TASK OBJECTIVE: Each line of the records below that holds "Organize" should be copied out.

[GIVEN INFORMATION — start]

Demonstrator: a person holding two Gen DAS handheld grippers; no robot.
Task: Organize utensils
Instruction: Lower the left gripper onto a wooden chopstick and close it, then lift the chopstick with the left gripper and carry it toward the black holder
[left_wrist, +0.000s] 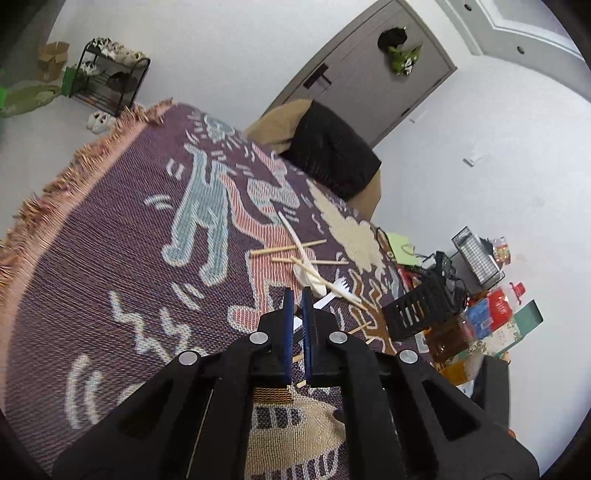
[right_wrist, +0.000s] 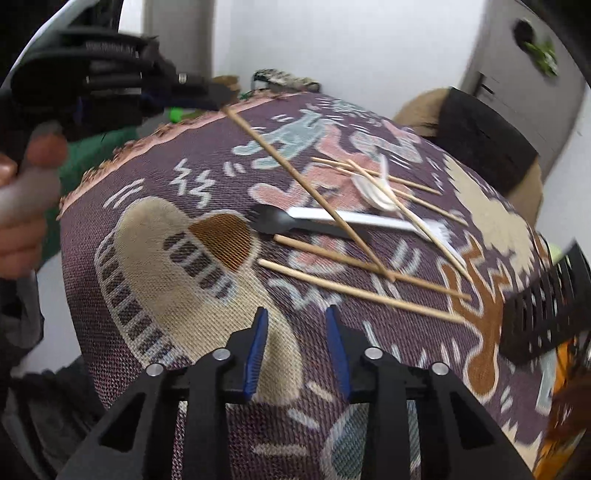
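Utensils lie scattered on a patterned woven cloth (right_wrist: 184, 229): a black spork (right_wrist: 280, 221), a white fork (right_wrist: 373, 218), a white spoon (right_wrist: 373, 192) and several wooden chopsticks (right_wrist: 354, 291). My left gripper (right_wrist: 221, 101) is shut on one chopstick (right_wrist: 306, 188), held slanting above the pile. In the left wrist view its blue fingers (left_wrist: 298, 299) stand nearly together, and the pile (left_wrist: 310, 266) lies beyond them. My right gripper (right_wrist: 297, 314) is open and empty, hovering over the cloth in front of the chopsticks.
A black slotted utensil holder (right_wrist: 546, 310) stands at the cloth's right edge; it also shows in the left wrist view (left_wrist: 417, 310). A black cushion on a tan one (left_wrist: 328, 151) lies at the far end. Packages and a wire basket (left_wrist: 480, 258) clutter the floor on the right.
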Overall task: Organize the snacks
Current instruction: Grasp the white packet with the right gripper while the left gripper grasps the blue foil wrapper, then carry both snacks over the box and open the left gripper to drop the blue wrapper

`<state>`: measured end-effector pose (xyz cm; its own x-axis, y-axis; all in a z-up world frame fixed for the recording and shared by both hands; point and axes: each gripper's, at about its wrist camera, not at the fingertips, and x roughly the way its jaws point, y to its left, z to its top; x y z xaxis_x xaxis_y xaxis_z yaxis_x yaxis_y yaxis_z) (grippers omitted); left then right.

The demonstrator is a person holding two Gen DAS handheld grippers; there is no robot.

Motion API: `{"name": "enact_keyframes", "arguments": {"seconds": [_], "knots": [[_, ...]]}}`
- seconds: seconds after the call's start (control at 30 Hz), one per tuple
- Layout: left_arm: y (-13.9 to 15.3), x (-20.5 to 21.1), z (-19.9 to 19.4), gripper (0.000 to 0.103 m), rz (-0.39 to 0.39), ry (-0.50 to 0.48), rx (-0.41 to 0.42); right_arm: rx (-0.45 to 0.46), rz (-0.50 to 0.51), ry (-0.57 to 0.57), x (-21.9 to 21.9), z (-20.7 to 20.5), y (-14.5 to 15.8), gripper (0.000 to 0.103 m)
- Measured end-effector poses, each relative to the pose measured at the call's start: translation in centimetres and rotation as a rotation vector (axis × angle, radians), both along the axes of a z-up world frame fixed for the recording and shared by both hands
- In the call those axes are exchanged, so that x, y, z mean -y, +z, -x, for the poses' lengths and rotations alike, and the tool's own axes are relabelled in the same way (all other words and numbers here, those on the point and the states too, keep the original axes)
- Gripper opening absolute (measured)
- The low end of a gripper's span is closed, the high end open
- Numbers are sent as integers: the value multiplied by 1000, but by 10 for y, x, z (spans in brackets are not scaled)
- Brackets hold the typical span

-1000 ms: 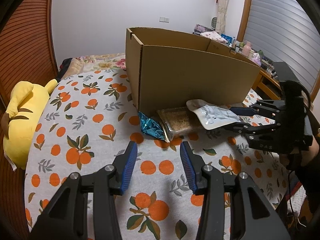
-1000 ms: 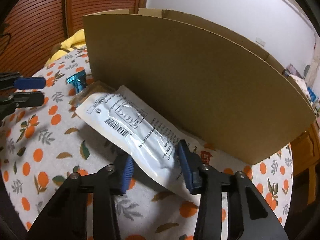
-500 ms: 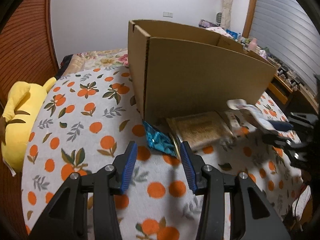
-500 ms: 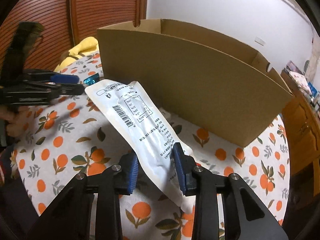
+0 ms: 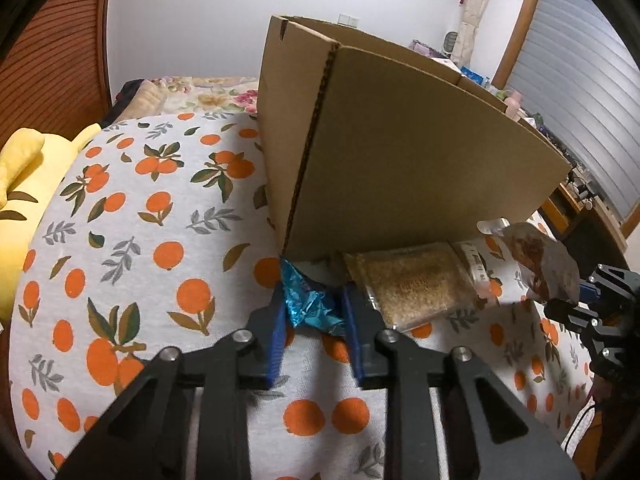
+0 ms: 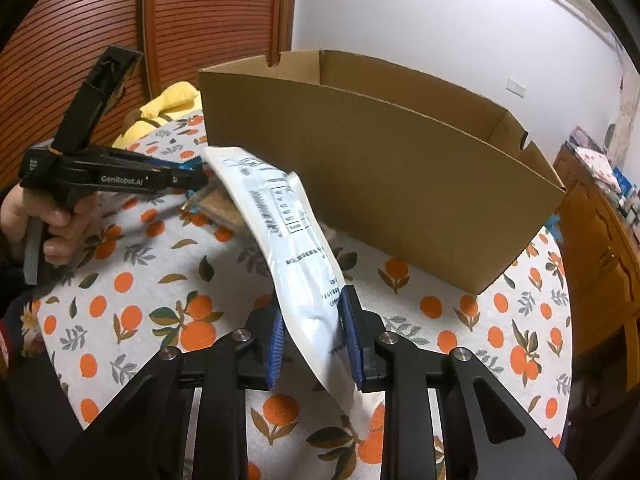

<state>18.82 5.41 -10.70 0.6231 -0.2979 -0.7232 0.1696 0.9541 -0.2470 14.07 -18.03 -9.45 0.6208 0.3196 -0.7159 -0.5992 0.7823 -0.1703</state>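
Note:
A tall open cardboard box [image 5: 400, 168] stands on the orange-print cloth and also shows in the right wrist view [image 6: 380, 184]. My left gripper [image 5: 314, 322] is open, its fingers on either side of a crumpled blue foil snack [image 5: 310, 304] at the box's near corner. A clear pack of brown snack [image 5: 412, 284] lies beside it against the box. My right gripper [image 6: 312, 332] is shut on a white snack pouch [image 6: 288, 232] and holds it up above the cloth in front of the box; it also shows in the left wrist view [image 5: 536, 264].
A yellow plush toy [image 5: 24, 184] lies at the table's left edge. A wooden cabinet [image 6: 600, 248] with clutter stands to the right. A slatted wooden wall [image 6: 160, 20] is behind. The cloth-covered table [image 5: 140, 240] drops away at its round edge.
My left gripper has moved forward until its fingers straddle the blue foil snack. My right gripper has shut on the white pouch and lifted it off the cloth.

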Motion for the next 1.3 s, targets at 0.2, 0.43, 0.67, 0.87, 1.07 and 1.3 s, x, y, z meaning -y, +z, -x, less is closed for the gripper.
{"name": "enact_keyframes", "arguments": {"seconds": [0.2,0.43,0.67,0.87,1.07,1.3], "knots": [[5,-4,17,12,1,-10,17,-3,-21,10,3,5,3,23],[17,-8,44,12,-3,-2,64,0,-24,20,2,16,2,22],[37,-4,60,12,-2,-15,123,1,-44,19,5,21,4,22],[50,4,67,12,-12,-37,157,15,-58,9,9,24,10,22],[64,13,74,12,-18,-60,190,38,-83,2,14,27,20,22],[76,21,80,12,-22,-80,216,60,-100,2,17,34,31,22]]}}
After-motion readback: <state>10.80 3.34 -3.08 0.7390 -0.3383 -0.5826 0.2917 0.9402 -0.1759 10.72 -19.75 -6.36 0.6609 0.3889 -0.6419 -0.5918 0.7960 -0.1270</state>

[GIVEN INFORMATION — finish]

ANSWER TO THE PROBLEM:
Task: Organize utensils
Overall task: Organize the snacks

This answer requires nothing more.